▼▼▼

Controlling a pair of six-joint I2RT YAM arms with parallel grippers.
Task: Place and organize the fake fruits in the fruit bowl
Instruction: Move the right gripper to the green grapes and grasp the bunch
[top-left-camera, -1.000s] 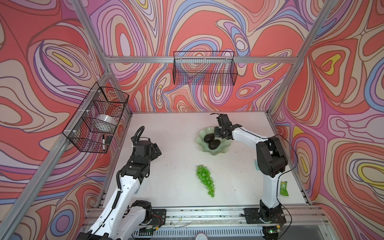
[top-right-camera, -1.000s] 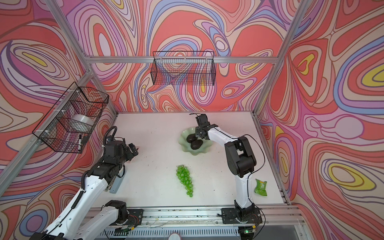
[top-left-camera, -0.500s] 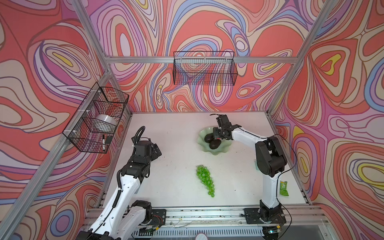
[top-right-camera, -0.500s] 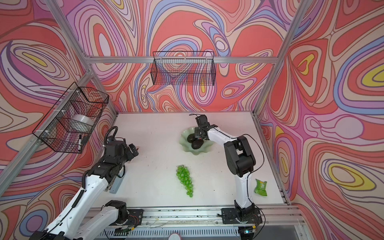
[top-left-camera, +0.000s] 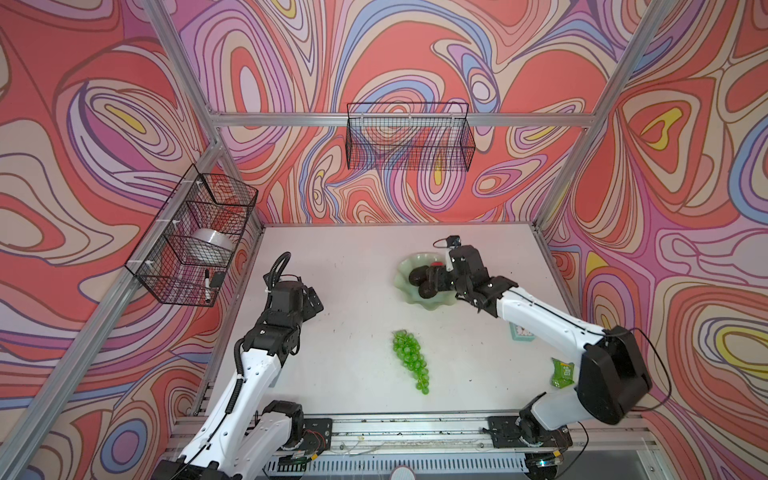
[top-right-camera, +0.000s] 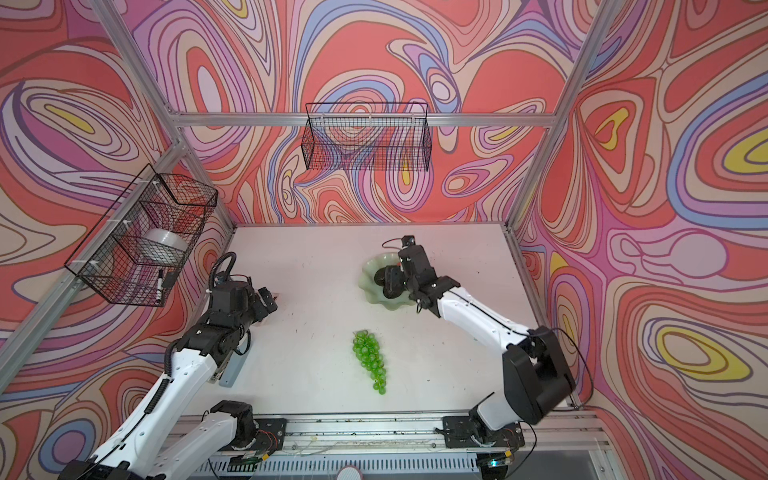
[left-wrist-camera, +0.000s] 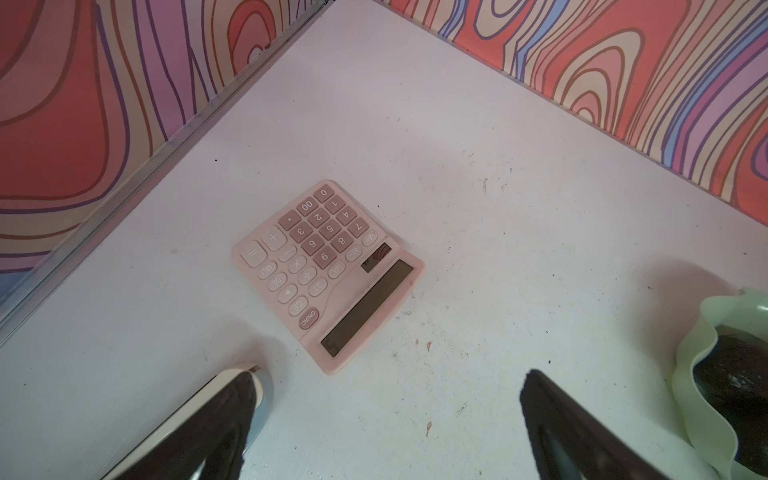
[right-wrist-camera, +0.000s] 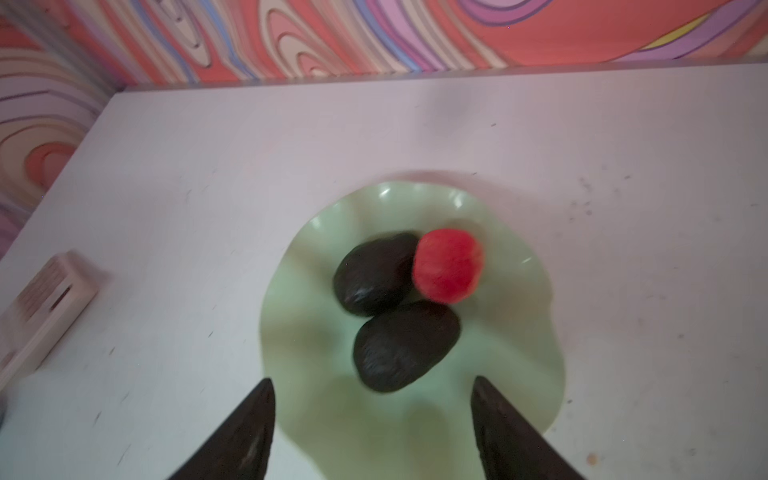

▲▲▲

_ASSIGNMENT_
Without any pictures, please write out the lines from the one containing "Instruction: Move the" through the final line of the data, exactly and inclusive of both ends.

_RESPONSE FOR THIS EXERCISE_
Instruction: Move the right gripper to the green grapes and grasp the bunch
[top-left-camera, -1.000s] 
[top-right-camera, -1.000s] 
[top-left-camera, -0.500s] 
[top-right-camera, -0.500s] 
[top-left-camera, +0.000s] 
[top-right-camera, +0.000s] 
[left-wrist-camera, +0.000s] 
[right-wrist-camera, +0.000s] 

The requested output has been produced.